The OECD’s data now runs up to 2010 (with the 2010 figures provisional) and it continues the same trend. When I last blogged, I said it might surprise people that total taxes had not been driven downwards. On reflection, it is perhaps just as surprising, if not more surprising, that the total tax take hasn’t risen either – after all, so much of the rhetoric over the last decade and more in the UK has been about tax rises, stealth taxes and the like.
What particular people say has varied as Chancellors have come and gone and the parties in power have changed, but the overall message from politicians, interest groups and the public has so consistently been about extra taxes and too much tax that you could be forgiven for thinking taxation overall is up.
Yet this is what the figures show the total tax revenue as a percentage of GDP to have been in the UK:
1985 37.0%
1995 34.0%
2000 36.3%
2005 35.7%
2010 35.0%
For some other OECD data that runs counter to widely voiced assumptions, see how employee protection in the UK compares with other countries.
* Mark Pack is Party President and is the editor of Liberal Democrat Newswire.



3 Comments
The problem is more that tax has been going up with growth.
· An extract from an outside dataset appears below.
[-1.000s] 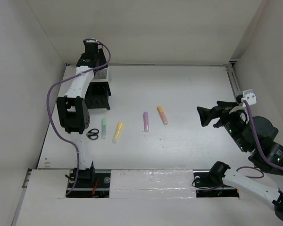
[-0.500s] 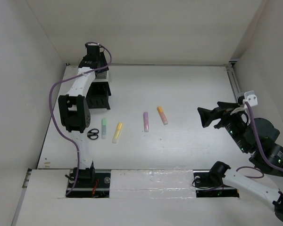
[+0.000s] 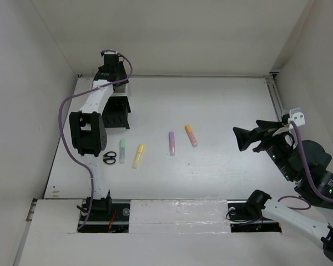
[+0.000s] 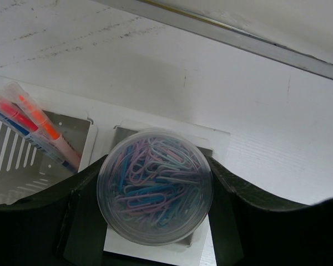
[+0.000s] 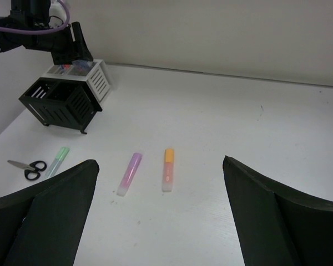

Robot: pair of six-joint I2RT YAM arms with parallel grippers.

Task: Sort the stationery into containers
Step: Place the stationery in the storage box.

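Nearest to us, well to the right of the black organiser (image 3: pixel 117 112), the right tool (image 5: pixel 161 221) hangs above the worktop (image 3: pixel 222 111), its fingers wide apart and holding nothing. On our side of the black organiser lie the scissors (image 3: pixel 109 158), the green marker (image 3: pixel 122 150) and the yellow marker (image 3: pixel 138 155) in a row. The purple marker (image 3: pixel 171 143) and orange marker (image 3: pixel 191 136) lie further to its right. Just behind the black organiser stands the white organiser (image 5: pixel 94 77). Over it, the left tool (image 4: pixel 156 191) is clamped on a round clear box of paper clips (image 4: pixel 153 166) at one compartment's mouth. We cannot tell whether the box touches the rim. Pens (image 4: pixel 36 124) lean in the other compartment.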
You’d hope that a country that is becoming richer would need to take a smaller percentage of GDP in taxation as this occurs.
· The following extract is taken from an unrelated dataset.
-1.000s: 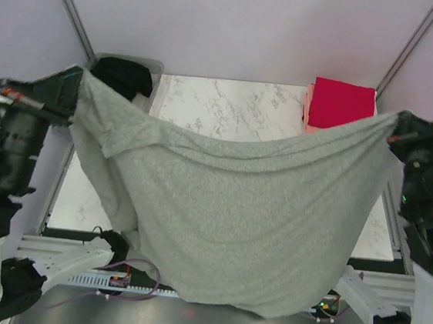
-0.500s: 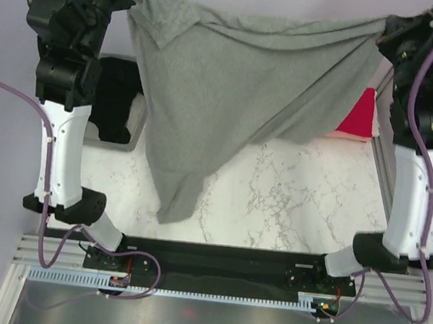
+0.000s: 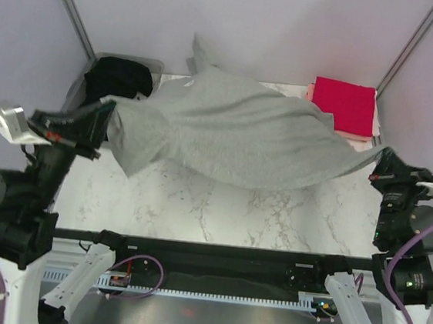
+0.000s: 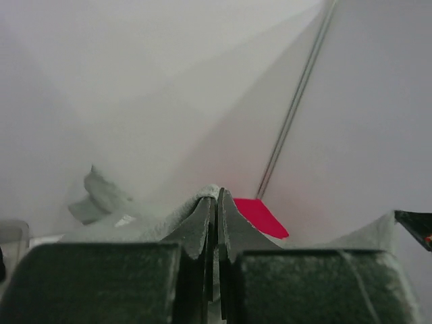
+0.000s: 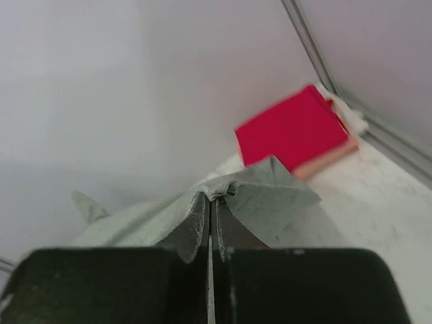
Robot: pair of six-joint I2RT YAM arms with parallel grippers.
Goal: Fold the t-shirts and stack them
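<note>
A heather-grey t-shirt (image 3: 234, 137) stretches across the back half of the table, its far end flung up against the back wall. My left gripper (image 3: 107, 113) is shut on its left corner (image 4: 202, 199); my right gripper (image 3: 381, 158) is shut on its right corner (image 5: 233, 185). A folded red t-shirt (image 3: 345, 103) lies on a salmon-pink one (image 3: 356, 136) at the back right, also seen from the right wrist as red t-shirt (image 5: 293, 128). A black t-shirt (image 3: 117, 76) sits in the bin.
A clear plastic bin (image 3: 152, 66) stands at the back left corner. The white marble tabletop (image 3: 226, 213) shows bare in front of the shirt. Metal frame posts (image 3: 66, 3) rise at both back corners.
Both arms swung the grey shirt up high, then down and forward; it now lies spread low over the back of the table instead of hanging toward the near edge.
</note>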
“Yet this is what the figures show the total tax revenue as a percentage of GDP to have been in the UK”
And the deficit percentage (as a proprtion of GDP) on top of that too please……..
All this shows us is that it has always proven difficult to tax the British electorate at a level greater than the high-thirties as a proportion of GDP.
I would take this further, pointing out that our declining demographic advantage (worse taxpayer to dependency ratio) and declining technological advantage (lower value / lower margin), makes it ever less possible to expect a rate of growth that will permit sustained & substantial deficit spending.
Talking of the Mirlees Review, the following quote seems particularly apt in light of recent events:
“But governments find it difficult to carry out tax policy in a consistent way.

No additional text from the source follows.